─── Records for this exercise ───

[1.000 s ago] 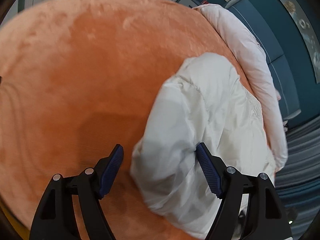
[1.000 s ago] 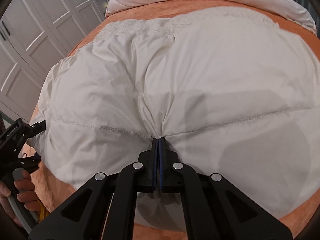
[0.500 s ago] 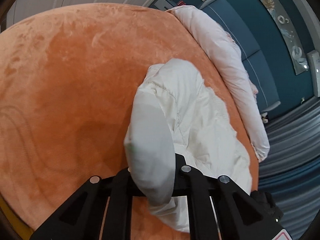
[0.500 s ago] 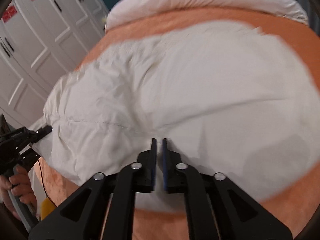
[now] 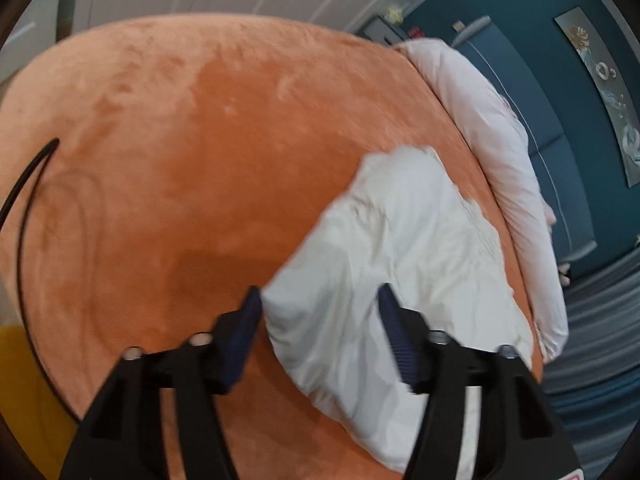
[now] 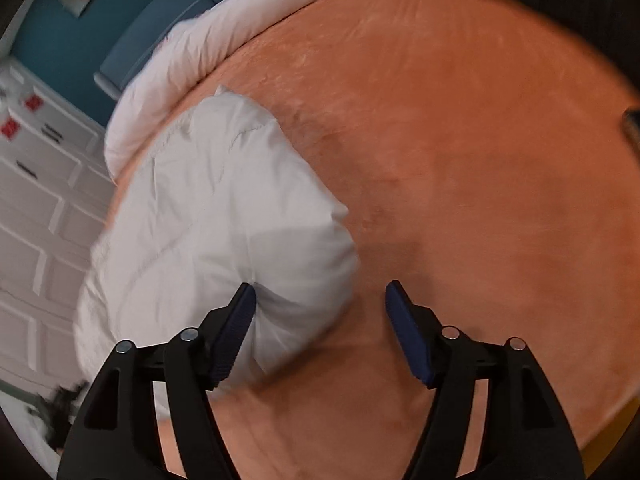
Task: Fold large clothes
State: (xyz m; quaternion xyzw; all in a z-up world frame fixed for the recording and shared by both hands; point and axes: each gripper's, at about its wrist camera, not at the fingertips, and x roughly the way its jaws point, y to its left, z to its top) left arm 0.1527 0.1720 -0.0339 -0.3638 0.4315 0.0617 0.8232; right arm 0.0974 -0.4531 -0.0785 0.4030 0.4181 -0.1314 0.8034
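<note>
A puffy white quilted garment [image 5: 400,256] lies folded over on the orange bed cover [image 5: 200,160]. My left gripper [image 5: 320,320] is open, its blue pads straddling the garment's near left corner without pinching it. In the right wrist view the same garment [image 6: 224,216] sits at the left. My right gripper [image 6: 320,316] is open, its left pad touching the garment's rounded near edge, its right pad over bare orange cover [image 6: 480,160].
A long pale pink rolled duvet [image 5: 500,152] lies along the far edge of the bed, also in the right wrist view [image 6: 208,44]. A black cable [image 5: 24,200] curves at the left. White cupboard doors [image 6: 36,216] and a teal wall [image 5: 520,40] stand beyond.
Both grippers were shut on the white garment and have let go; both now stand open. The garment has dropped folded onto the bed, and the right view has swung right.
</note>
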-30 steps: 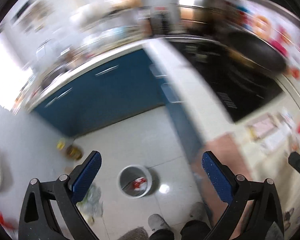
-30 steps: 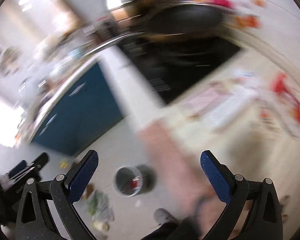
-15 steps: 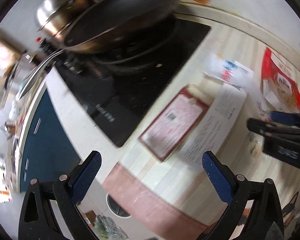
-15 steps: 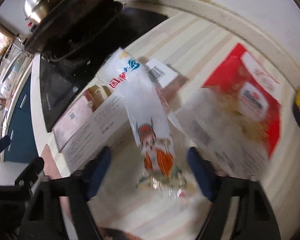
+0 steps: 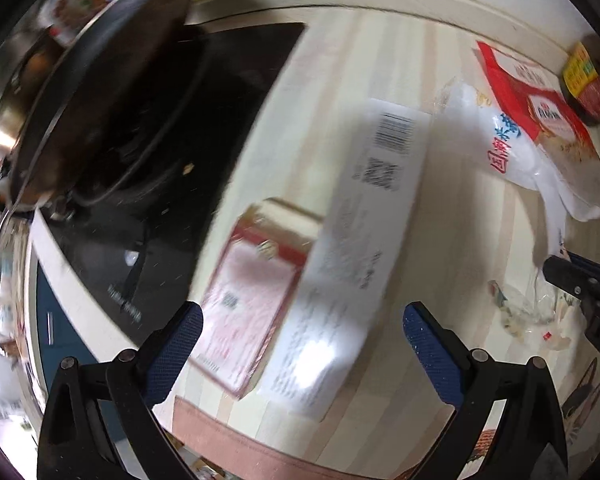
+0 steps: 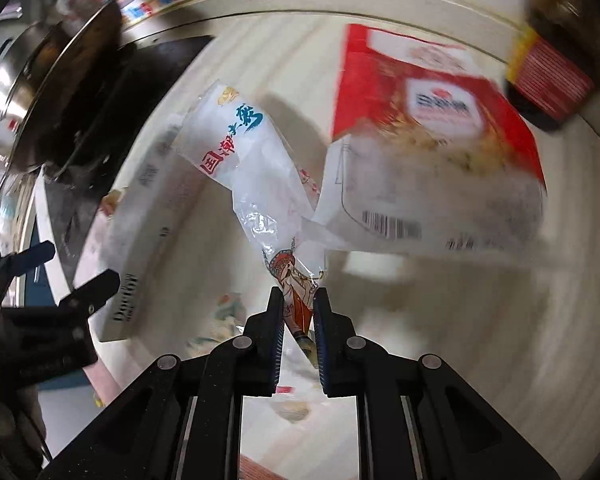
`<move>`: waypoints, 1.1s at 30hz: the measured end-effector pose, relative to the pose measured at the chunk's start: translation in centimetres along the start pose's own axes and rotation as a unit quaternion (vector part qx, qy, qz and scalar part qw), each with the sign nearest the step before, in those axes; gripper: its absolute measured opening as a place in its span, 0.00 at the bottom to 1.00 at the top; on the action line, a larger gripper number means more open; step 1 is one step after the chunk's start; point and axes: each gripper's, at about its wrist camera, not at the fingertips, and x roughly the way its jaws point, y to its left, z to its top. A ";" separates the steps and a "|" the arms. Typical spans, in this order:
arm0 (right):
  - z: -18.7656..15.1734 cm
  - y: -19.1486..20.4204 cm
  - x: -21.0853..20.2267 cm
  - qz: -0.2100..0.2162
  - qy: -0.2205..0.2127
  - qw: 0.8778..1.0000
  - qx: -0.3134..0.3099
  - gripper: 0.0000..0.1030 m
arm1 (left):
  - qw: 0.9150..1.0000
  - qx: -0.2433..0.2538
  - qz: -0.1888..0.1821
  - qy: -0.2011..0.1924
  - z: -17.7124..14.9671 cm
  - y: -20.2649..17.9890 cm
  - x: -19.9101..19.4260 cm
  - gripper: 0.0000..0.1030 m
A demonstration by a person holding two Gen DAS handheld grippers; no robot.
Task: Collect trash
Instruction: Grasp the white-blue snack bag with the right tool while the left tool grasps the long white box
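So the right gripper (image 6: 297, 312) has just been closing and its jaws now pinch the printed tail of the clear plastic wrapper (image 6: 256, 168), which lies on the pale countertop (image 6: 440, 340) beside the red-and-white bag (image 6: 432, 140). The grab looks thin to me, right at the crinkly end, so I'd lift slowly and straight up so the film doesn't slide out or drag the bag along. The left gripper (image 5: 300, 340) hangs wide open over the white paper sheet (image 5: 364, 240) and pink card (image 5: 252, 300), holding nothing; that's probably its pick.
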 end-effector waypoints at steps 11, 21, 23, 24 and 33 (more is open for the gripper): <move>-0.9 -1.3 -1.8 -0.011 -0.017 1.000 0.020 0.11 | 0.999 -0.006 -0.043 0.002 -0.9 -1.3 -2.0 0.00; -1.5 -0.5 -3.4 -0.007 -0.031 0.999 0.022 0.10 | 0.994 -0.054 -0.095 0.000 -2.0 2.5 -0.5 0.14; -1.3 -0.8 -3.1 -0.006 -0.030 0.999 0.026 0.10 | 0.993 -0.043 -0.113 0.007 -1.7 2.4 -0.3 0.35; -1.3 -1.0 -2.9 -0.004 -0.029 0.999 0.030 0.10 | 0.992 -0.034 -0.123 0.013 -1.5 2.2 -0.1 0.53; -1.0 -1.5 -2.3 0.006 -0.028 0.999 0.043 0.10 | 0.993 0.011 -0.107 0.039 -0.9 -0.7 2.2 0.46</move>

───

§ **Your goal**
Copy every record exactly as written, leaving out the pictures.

§ **Answer for the task**
[1.000 s ago] 
[1.000 s ago] 
[0.500 s ago] 
[0.500 s ago] 
[now] 
[now] 
Task: Fold large clothes
State: (xyz m; quaternion xyzw; all in a z-up world frame fixed for the recording and shared by both hands; point and axes: each gripper's, at about its wrist camera, not at the fingertips, and x roughly the way its jaws point, y to its left, z to its top) left arm 0.1527 0.1720 -0.0339 -0.3638 0.4315 0.0617 0.8232; right arm 0.0974 -0.4531 -0.0785 0.4030 0.4181 -0.1314 0.8034
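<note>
A puffy white quilted garment [image 5: 400,256] lies folded over on the orange bed cover [image 5: 200,160]. My left gripper [image 5: 320,320] is open, its blue pads straddling the garment's near left corner without pinching it. In the right wrist view the same garment [image 6: 224,216] sits at the left. My right gripper [image 6: 320,316] is open, its left pad touching the garment's rounded near edge, its right pad over bare orange cover [image 6: 480,160].
A long pale pink rolled duvet [image 5: 500,152] lies along the far edge of the bed, also in the right wrist view [image 6: 208,44]. A black cable [image 5: 24,200] curves at the left. White cupboard doors [image 6: 36,216] and a teal wall [image 5: 520,40] stand beyond.
Both grippers were shut on the white garment and have let go; both now stand open. The garment has dropped folded onto the bed, and the right view has swung right.
</note>
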-30 steps: 
-30 steps: 
-15 steps: 
-15 steps: 
+0 steps: 
+0 steps: 
`<move>`: waypoints, 1.1s at 30hz: the measured end-effector pose, relative to the pose measured at the chunk's start: translation in centimetres along the start pose's own axes and rotation as a unit quaternion (vector part qx, qy, qz and scalar part qw), each with the sign nearest the step before, in those axes; gripper: its absolute measured opening as a place in its span, 0.00 at the bottom to 1.00 at the top; on the action line, a larger gripper number means more open; step 1 is one step after the chunk's start; point and axes: each gripper's, at about its wrist camera, not at the fingertips, and x roughly the way its jaws point, y to its left, z to its top. A ";" separates the steps and a "|" the arms. Typical spans, in this order:
arm0 (right):
  - z: -18.7656..15.1734 cm
  - y: -19.1486..20.4204 cm
  - x: -21.0853..20.2267 cm
  - qz: -0.2100..0.2162
  - qy: -0.2205..0.2127
  - qw: 0.8778..1.0000
  - qx: -0.3134..0.3099
  - gripper: 0.0000..0.1030 m
arm1 (left):
  - qw: 0.9150..1.0000
  - qx: -0.2433..0.2538
  - qz: -0.1888..0.1821
  - qy: -0.2011..0.1924
  - z: -17.7124..14.9671 cm
  - y: -20.2649..17.9890 cm
  - x: -19.9101..19.4260 cm
  - gripper: 0.0000..0.1030 m
A demonstration by a person holding two Gen DAS handheld grippers; no robot.
Task: Collect trash
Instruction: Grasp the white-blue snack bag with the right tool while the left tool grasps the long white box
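So the right gripper (image 6: 297, 312) has just been closing and its jaws now pinch the printed tail of the clear plastic wrapper (image 6: 256, 168), which lies on the pale countertop (image 6: 440, 340) beside the red-and-white bag (image 6: 432, 140). The grab looks thin to me, right at the crinkly end, so I'd lift slowly and straight up so the film doesn't slide out or drag the bag along. The left gripper (image 5: 300, 340) hangs wide open over the white paper sheet (image 5: 364, 240) and pink card (image 5: 252, 300), holding nothing; that's probably its pick.
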 end-effector waypoints at steps 11, 21, 23, 24 and 33 (more is open for the gripper): <move>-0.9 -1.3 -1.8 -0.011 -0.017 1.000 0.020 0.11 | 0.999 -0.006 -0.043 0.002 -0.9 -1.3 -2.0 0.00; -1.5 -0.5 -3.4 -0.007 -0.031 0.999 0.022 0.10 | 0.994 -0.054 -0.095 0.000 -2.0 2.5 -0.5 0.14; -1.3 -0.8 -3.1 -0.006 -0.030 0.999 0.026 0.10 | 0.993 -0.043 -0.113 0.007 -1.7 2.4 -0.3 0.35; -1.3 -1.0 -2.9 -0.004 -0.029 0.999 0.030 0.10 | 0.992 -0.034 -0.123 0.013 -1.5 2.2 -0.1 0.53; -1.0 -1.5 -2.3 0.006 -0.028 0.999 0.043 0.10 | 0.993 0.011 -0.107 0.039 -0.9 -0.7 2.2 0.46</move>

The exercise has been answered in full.